▶ _WORK ORDER_: The expected answer holds every line from the first line of the data below through the line containing "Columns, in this", exactly as written, and no other line.
BEGIN
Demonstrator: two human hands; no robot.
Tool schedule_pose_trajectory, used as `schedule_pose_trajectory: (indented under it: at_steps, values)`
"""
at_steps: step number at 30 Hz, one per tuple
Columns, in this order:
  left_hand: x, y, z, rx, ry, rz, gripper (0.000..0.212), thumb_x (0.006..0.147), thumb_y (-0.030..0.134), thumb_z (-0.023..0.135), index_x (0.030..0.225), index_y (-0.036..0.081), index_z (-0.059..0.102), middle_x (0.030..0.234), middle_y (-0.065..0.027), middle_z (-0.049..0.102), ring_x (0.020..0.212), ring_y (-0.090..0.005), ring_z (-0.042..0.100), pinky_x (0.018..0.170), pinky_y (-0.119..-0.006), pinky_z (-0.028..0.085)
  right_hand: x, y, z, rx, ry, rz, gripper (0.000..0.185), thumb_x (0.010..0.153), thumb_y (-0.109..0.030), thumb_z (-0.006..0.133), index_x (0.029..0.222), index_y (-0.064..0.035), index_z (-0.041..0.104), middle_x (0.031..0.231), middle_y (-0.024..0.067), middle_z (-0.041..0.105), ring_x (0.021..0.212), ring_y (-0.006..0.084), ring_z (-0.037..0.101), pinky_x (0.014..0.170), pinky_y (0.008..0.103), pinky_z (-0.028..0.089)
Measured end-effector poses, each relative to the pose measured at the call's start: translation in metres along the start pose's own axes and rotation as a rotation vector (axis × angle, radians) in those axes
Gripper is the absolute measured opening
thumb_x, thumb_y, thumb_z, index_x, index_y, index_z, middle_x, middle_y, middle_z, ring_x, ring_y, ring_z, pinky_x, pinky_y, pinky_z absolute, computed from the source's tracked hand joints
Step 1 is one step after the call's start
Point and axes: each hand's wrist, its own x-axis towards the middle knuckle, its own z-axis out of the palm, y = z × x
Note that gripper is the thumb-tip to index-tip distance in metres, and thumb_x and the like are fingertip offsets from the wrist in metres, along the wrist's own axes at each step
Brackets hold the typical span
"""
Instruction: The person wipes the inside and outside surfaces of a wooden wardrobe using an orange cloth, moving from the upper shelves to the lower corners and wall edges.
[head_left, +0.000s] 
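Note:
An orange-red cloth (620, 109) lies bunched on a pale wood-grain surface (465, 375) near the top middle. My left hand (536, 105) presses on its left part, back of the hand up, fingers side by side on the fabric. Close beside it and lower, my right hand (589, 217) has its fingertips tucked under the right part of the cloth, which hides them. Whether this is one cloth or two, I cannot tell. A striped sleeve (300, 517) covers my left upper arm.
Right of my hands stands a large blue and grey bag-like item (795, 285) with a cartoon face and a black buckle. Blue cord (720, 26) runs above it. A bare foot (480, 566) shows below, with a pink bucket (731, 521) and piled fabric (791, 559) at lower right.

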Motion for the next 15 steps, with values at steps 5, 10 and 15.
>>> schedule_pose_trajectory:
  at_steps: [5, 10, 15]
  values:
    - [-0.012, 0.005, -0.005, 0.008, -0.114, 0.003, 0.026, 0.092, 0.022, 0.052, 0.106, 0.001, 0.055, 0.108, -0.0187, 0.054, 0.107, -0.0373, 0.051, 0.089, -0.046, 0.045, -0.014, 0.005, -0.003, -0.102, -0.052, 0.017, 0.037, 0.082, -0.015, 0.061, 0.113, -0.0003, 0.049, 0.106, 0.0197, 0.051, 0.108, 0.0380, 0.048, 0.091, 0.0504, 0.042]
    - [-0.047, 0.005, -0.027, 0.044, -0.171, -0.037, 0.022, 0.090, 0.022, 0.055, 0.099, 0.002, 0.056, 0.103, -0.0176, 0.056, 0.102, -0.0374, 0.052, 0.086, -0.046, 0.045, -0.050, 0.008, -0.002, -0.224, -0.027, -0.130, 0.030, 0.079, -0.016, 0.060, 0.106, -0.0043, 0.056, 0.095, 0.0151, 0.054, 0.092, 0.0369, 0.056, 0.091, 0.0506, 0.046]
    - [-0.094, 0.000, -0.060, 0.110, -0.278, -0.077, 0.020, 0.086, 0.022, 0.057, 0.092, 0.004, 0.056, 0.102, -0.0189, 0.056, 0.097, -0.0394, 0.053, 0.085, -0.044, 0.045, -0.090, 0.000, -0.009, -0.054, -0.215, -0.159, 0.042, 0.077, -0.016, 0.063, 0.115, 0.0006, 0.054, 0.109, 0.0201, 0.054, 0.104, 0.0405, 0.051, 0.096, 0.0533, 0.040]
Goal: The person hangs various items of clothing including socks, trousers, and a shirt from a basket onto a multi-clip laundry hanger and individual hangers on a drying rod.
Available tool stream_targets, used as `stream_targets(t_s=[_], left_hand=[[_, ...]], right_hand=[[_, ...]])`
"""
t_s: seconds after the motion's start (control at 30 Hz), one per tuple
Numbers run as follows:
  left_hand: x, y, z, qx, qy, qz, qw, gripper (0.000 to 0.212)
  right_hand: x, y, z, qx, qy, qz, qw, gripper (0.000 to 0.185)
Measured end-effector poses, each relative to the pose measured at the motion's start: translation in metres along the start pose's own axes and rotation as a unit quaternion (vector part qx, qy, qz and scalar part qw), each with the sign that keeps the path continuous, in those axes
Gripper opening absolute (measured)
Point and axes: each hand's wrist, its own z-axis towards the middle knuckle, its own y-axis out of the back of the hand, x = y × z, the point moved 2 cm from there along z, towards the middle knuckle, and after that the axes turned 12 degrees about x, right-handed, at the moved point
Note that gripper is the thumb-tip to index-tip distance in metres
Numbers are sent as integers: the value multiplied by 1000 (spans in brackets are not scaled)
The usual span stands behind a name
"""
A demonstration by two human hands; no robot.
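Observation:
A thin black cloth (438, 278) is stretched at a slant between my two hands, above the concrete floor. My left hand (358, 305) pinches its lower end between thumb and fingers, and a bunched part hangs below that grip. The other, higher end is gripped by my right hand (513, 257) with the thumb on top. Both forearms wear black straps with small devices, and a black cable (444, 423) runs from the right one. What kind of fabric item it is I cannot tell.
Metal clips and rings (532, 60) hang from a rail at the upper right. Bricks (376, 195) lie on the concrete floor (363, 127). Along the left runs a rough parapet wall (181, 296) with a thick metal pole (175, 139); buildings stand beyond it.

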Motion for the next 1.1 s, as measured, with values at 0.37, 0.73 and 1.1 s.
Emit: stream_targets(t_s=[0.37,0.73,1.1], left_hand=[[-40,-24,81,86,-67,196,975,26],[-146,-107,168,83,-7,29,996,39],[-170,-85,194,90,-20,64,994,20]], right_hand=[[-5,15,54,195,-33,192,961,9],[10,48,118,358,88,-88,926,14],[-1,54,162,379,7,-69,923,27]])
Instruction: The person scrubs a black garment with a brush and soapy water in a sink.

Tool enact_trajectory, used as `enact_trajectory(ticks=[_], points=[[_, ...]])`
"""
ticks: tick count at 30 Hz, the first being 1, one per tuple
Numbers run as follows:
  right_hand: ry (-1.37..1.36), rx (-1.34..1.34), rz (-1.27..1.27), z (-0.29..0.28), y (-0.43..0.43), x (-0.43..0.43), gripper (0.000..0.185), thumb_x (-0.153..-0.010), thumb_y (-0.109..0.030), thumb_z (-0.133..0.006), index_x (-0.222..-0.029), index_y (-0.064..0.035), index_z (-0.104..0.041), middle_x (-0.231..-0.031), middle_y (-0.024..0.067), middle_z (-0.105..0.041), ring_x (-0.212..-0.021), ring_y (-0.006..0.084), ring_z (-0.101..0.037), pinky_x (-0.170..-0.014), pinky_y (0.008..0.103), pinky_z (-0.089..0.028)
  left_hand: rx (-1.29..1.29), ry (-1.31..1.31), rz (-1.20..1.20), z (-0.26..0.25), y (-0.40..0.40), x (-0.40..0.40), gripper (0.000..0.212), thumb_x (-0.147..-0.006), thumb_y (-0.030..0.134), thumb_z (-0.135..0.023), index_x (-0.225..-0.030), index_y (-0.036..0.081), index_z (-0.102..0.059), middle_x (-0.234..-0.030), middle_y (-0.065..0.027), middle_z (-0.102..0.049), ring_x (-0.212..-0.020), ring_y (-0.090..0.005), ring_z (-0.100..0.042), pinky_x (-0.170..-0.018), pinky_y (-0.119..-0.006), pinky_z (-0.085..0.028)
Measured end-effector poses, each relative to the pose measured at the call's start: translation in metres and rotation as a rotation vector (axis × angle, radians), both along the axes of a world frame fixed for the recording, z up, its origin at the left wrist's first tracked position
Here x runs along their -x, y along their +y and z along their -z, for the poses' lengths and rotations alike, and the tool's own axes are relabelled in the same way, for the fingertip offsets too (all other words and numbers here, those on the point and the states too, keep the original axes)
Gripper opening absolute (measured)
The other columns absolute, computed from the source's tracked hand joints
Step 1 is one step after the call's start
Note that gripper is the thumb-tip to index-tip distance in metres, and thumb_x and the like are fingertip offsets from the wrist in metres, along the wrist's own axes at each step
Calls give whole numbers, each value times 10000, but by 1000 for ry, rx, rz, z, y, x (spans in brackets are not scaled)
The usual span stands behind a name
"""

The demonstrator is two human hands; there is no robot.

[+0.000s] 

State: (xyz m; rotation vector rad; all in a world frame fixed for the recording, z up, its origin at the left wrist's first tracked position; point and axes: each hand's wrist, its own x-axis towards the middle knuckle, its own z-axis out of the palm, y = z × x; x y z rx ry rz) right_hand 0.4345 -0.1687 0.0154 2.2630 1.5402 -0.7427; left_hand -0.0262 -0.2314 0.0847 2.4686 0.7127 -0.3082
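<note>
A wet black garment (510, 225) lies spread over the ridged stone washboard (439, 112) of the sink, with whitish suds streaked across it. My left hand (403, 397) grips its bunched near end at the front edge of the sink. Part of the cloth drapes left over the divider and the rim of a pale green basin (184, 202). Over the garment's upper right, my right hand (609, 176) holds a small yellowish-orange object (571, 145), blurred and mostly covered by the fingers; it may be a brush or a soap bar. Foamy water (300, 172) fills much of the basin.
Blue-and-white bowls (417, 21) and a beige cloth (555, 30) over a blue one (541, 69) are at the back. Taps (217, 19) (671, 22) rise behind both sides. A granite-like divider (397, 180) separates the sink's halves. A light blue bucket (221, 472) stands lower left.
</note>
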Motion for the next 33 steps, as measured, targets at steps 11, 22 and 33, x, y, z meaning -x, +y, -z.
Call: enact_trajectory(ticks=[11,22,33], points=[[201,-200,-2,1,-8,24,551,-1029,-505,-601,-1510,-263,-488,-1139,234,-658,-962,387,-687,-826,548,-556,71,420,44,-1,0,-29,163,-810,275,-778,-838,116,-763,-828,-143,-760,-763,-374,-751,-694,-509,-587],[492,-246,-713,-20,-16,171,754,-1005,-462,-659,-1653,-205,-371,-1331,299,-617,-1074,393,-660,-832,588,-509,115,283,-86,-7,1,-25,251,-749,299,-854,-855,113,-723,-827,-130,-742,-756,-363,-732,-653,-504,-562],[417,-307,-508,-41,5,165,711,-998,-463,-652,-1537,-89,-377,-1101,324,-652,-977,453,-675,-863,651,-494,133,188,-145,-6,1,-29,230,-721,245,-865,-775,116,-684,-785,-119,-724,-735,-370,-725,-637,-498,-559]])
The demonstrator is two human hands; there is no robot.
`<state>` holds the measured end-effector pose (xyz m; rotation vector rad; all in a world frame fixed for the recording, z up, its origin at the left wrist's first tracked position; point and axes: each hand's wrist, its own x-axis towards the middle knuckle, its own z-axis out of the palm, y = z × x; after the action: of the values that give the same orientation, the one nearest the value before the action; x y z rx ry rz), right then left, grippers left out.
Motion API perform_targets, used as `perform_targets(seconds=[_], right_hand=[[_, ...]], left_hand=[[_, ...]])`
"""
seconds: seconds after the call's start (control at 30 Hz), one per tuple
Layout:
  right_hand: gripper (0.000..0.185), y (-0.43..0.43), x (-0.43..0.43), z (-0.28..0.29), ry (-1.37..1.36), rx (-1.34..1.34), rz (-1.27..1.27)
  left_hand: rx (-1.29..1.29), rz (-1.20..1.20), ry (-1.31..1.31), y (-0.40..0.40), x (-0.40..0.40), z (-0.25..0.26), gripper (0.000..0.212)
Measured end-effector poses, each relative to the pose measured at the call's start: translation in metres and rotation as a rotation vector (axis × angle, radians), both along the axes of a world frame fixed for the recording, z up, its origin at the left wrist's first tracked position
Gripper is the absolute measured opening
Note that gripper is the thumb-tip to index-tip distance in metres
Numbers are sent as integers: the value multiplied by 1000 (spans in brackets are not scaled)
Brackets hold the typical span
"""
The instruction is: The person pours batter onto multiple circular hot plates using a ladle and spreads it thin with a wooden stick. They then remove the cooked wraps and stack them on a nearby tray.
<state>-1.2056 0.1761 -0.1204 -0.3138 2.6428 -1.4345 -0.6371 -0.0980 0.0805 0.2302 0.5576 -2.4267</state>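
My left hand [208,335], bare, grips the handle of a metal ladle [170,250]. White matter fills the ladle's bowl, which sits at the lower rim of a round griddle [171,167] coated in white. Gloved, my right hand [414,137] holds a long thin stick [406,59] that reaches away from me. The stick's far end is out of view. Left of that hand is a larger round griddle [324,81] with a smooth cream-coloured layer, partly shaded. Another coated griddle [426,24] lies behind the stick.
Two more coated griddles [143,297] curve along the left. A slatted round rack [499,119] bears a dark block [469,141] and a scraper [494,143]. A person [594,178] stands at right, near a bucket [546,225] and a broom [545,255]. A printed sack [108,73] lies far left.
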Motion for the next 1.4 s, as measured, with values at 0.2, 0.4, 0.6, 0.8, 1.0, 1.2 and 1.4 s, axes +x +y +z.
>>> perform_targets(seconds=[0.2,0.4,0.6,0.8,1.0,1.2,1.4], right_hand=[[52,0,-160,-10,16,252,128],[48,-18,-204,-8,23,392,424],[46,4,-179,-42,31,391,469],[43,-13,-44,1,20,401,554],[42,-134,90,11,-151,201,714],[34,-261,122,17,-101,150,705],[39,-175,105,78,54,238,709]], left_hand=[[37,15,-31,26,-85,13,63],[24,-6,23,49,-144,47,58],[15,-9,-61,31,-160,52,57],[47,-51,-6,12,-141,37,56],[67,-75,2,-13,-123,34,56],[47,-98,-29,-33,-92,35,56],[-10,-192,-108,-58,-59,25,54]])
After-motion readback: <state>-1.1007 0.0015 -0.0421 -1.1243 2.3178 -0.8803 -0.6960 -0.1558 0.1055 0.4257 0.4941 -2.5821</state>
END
▶ _RESULT FOR THIS EXERCISE_:
Demonstrator: two human hands; no robot.
Tool schedule_pose_trajectory, used as `schedule_pose_trajectory: (indented under it: at_steps, values)`
"""
at_steps: step number at 30 Hz, one per tuple
Columns, in this order:

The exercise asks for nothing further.